Because of what Kristy said, I felt acutely aware that every interaction I had with any person after that would not have happened if I hadn’t locked my phone in the apartment. My taxi driver was from Somalia. He fled in 1991 when he was just sixteen years old and hasn’t been back since. He misses his mother and brothers, but he’s married with three children of his own and they’re all teenagers who are so addicted to technology he has to go and check in on them in their rooms to make sure they’re still alive. He gets so fed up with it he takes the Foxtel card with him to work. After he pulled up at my destination we talked for ten more minutes until we said goodbye and how nice it was to meet each other. Then I went into 7/11 for a bad coffee and as the construction worker in front of me made his coffee he told me he can only drink a small one otherwise he’ll just be pissing all day. I laughed so hard and told him about my man bladder so big that even when I was heavily pregnant I slept all night without having to get up and go to the loo and once I sat down on the toilet so hard it broke. We both laughed so hard, standing there talking about piss.
He left and then an old guy was swearing at the man behind the counter because the ATM had swallowed his card,
“What the hell am I gonna do now?”
I went over to diffuse the situation because it wasn’t the guy behind the counters fault. Told the swearing guy to call the bank first thing and they’d retrieve his card and it must be a pain in the arse but these things happen. He’d said if he hadn’t already got his money out the ATM machine would be on the floor.
I bought two bananas because my nan always said they were good brain food then I walked outside and felt really weird like I sometimes do in public. Like everyone is looking at me but they’re not, they’re probably too busy wondering if everybody is looking at them. I found myself standing in the exact same spot I’d had my tarot cards read. My bags were heavy so I stood there awkwardly, early for the airport shuttle. A woman came up to me and asked if I had any change and I said of course I do. She was beautiful. Had really bad teeth and told me I was the exact opposite to every person she’d asked and I suddenly remembered Nathalie telling me to give the twenty bucks to someone who needed it so I did.

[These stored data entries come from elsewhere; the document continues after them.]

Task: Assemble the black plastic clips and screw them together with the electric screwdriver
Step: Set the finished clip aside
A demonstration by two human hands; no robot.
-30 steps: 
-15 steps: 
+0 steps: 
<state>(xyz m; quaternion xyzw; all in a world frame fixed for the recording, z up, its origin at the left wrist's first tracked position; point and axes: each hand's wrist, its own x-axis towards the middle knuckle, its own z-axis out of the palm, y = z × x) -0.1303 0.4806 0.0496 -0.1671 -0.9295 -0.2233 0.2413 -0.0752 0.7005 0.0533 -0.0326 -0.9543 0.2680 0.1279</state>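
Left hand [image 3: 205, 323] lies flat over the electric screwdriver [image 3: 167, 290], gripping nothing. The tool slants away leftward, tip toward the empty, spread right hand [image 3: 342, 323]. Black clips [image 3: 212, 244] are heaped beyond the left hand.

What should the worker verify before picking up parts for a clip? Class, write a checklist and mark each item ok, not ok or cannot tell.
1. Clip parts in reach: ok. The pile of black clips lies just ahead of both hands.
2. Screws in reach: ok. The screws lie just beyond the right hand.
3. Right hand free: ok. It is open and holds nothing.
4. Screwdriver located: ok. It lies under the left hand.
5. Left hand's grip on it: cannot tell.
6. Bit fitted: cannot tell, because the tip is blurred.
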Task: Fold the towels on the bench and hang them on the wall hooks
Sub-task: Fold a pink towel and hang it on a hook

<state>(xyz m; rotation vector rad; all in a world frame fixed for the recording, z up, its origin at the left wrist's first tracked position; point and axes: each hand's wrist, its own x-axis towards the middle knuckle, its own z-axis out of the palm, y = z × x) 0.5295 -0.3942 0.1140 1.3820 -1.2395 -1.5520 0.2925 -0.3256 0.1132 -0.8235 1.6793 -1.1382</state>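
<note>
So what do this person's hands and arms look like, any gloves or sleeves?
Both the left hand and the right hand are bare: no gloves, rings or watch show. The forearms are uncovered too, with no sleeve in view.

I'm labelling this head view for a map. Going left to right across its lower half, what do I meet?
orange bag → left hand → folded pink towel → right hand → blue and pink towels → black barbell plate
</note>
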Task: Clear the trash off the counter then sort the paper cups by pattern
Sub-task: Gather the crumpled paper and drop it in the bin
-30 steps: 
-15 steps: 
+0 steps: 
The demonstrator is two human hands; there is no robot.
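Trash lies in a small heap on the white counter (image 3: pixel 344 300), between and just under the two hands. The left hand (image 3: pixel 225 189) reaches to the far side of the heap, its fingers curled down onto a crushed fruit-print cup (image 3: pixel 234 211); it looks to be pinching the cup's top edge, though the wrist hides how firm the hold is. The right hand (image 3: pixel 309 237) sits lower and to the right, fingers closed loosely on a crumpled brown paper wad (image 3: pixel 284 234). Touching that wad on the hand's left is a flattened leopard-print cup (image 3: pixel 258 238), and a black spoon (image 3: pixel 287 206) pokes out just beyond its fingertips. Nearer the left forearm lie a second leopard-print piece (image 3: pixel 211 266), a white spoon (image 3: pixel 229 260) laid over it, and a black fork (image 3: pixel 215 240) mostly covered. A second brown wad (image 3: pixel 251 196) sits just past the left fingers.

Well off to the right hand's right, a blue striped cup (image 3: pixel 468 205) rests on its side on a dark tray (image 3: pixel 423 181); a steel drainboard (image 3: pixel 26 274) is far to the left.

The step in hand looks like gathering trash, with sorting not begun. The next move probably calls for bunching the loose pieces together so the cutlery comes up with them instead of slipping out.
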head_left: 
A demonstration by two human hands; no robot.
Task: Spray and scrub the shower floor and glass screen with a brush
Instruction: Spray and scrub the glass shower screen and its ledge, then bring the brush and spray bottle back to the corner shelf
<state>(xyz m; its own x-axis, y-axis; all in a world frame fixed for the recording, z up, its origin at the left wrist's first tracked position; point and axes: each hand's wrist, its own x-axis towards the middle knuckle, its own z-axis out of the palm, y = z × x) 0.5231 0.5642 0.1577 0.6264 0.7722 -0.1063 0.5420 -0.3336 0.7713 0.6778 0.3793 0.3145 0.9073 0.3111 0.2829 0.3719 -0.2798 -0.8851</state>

She was so relieved and told me she wasn’t going to use it for drugs and asked me my name. When I told her, the look in her eyes was so wistful.
“Oh my foster carers used to take me to Eden when I was a kid, you know the town Eden down south? I’m transgender. The only happy memories of my childhood were when I went to Eden.” And the look on her face made me want to cry. She walked off and then I saw the tarot card reader walking up the street talking to herself. I wondered if she was talking to herself or somebody else.
When I sat down on the bench this old woman walked by me and we both smiled at each other so she came over to tell me that she couldn’t stop. If she stopped she’d never get going again. And that her grandson kept telling her that she was very old but she was NOT to die yet.
“I’m 87. He wants me to die when I’m 92 … who wants to live until they’re 92? Not me. My husband died when he was 47. Heart attack. He worried too much.”
I made a mental note to stop worrying so much because I don’t want to die at 47. The woman was Chinese and had hair that just sprang out from her head in tight white curls.
“My grandson asked if his grandfather was an Angel and if he was, do Angels get hungry? I told him Angels don’t get hungry, that all they need is love.”
I sat, completely spellbound by all of these people. When I got on the bus I found myself crying, holding my hand over my heart, feeling it beat. Still pumping. Hearts don’t break. If you think your heart is broken put your hand over it and feel.
See? Still working. Open, not broken.
After all that, I wasn’t looking for anything anymore. Not a thing. As the plane flew I looked down at the clouds from above.
When I was a kid I used to think you could sit on clouds. Even though I know you can't, they're still magical.